> _WHAT YOU NEED TO DO_:
Give the listing again, word for word, and let no picture into it.

> _SOURCE DATA_:
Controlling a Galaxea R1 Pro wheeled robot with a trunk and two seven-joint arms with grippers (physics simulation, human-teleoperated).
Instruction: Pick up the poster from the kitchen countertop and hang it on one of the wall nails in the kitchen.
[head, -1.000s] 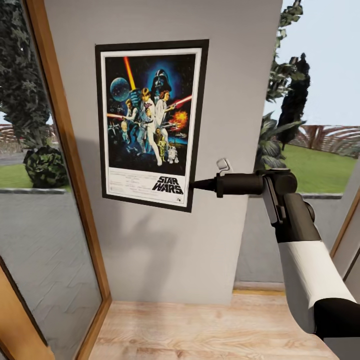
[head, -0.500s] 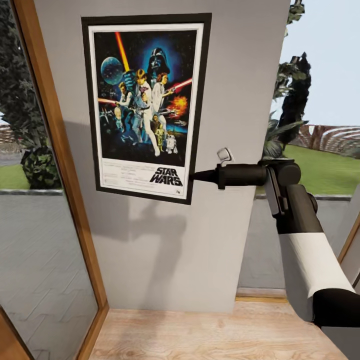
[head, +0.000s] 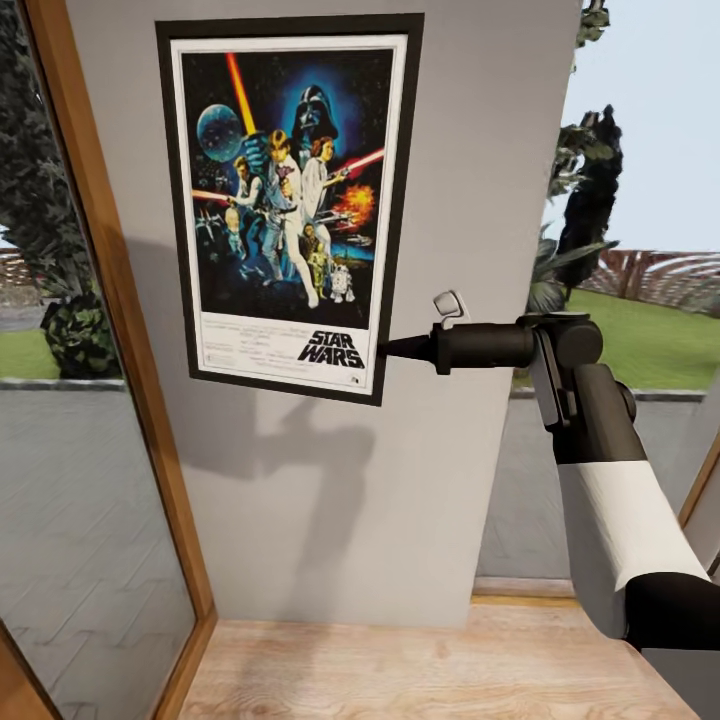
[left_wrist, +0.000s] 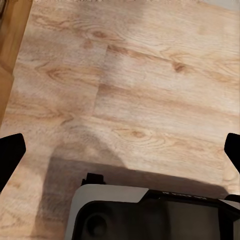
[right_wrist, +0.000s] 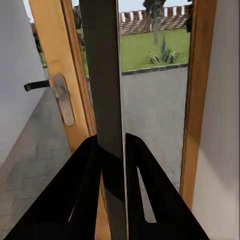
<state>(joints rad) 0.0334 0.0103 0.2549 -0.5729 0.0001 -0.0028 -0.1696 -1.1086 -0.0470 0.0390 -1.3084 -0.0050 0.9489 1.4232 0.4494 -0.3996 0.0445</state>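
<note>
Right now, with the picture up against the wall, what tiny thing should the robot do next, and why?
Probably nudge the poster along the wall to seek the nail. The right end effector is clamped on its lower edge, and no nail head is visible, so letting go seems premature.

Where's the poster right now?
Head view: the poster is up against the grey wall, right of the wooden door frame; the right tool pinches its lower right edge.

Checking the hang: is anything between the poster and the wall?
Nothing visible. The poster is up against the grey wall, and the right gripper is clamped on its lower right edge. No nail can be made out.
</note>
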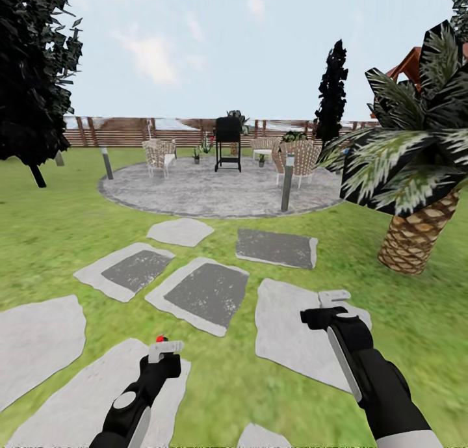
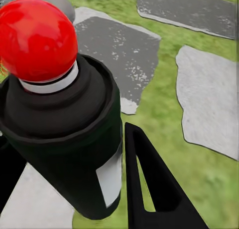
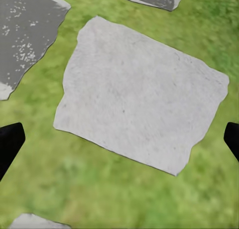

> _YOUR RESPONSE_:
Controlling a Galaxea R1 Pro wheeled robot with a trunk and two seven-joint arms with grippers (physics simulation, human-teleoperated).
Instruction: Pick up the poster from the kitchen countertop and hang it on one of the wall nails in the kitchen.
[head, -1.000s] 
[head, -0.500s] 
[head, +0.000s] 
[left_wrist, +0.000s] 
[right_wrist, +0.000s] 
<state>(joints rad) 0.0334 0.0103 0.2549 -0.5729 0.0001 -0.0028 -0.1696 -1.1086 -0.0470 0.0390 -1.3084 -0.0050 0.9489 1.4232 0.4494 -0.3996 0.0445</state>
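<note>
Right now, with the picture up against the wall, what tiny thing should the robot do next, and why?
Probably nudge the poster along the wall to seek the nail. The right end effector is clamped on its lower edge, and no nail head is visible, so letting go seems premature.

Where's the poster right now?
Head view: the poster is up against the grey wall, right of the wooden door frame; the right tool pinches its lower right edge.

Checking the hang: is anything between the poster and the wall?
Nothing visible. The poster is up against the grey wall, and the right gripper is clamped on its lower right edge. No nail can be made out.
</note>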

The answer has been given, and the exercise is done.